Well, the Christmas decorations are up. After years of protesting that it’s far too early for such seasonal frippery, I suddenly seem to have lost touch with my inner Grinch.


Funnily enough, I get the sense that I’m among quite a few folks looking at the festive season with a different set of eyes – not to mention a fair bit of nostalgia.

As kids, we were allowed to hang the paper chain decorations we’d made in school a week beforehand at home. However, the tree only went up and was decorated a few days before Christmas Eve.


Inevitably it arrived on the top of my dad’s GPO van along with a bunch of others he and his workmates had secured in a last-minute deal with some local farmer.

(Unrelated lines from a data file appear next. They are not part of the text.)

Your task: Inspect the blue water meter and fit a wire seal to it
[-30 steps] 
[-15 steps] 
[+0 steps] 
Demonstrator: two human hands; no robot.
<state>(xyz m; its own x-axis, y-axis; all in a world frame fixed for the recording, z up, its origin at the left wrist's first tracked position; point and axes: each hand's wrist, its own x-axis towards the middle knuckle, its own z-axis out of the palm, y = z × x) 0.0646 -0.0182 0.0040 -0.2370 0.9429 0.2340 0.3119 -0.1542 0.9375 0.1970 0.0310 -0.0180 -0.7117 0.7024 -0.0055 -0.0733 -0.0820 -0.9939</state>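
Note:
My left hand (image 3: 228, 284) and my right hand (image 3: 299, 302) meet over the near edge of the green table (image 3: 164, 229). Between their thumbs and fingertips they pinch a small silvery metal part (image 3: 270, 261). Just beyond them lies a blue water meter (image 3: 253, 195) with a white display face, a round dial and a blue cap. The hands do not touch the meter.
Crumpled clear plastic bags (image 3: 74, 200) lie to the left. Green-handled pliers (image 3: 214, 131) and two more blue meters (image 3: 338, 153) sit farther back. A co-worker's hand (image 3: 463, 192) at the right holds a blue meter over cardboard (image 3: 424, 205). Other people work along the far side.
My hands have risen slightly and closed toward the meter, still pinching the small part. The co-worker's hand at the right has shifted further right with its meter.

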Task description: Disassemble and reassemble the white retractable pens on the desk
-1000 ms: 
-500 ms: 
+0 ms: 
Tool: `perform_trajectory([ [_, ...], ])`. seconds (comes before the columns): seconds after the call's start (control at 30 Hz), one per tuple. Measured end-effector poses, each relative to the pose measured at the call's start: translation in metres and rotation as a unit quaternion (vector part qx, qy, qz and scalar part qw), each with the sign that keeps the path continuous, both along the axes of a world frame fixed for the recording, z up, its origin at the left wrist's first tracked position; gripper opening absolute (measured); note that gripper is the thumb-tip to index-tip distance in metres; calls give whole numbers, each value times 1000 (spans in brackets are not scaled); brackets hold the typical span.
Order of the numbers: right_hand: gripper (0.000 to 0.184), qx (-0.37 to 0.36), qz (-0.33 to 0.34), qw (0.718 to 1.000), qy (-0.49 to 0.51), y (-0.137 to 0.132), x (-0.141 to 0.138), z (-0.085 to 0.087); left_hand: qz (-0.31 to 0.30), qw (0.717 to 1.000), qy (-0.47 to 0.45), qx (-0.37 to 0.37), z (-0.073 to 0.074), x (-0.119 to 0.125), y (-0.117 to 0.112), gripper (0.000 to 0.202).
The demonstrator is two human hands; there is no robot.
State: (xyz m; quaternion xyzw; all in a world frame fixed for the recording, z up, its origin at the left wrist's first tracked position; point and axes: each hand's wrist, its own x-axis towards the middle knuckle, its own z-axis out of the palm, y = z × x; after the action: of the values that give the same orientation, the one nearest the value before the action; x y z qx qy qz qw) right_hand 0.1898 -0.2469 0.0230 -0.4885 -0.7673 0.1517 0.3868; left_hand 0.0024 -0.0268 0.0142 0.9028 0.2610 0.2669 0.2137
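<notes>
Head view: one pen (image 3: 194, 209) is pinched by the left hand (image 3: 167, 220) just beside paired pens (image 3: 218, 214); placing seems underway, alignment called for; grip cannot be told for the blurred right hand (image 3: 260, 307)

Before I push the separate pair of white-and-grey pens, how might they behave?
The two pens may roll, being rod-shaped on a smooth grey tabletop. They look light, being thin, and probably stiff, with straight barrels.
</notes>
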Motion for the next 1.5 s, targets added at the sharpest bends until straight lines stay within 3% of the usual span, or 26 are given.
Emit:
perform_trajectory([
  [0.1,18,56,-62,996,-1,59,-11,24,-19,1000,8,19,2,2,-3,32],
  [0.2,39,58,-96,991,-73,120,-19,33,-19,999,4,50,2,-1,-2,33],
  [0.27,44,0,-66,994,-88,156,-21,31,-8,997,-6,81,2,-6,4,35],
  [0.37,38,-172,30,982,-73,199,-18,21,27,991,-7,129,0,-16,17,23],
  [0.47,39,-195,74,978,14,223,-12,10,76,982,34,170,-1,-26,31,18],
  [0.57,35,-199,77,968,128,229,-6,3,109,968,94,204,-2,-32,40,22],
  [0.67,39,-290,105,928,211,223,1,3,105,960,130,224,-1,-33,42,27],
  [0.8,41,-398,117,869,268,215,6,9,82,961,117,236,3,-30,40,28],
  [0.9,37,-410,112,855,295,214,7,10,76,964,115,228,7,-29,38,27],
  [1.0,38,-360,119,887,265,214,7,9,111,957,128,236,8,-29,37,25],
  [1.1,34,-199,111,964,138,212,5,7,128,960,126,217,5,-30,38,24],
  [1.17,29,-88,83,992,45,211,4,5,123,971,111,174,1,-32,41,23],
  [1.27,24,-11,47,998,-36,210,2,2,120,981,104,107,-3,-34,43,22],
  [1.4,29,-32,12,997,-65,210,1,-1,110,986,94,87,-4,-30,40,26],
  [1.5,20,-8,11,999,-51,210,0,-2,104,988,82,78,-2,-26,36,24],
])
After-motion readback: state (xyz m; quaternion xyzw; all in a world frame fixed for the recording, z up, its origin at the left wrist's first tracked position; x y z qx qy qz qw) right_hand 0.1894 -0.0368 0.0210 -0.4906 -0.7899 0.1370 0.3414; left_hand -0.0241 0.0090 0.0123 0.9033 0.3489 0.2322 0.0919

I remember sharing this story with an elderly neighbour many years ago. She lived in the same house in Heol Las where she’d been born. Her recollection was that the best Christmases were during the war years. I didn’t quite understand until she added, “It meant we were all still here, bach. We were still together”. People talk about the true meaning of Christmas. If the last year has taught us anything, then maybe it’s that we’re better at being people who care – and not the ones who snatch the last designer-toy in the store out of each other’s hands We face hardship and there are plenty reasons to be worried. Yet we’ve also changed. Whether we stay changed, once the vaccines start up and we get rid of this pandemic, is another matter.


But for now, and probably more than ever, Christmas will be a time of hope.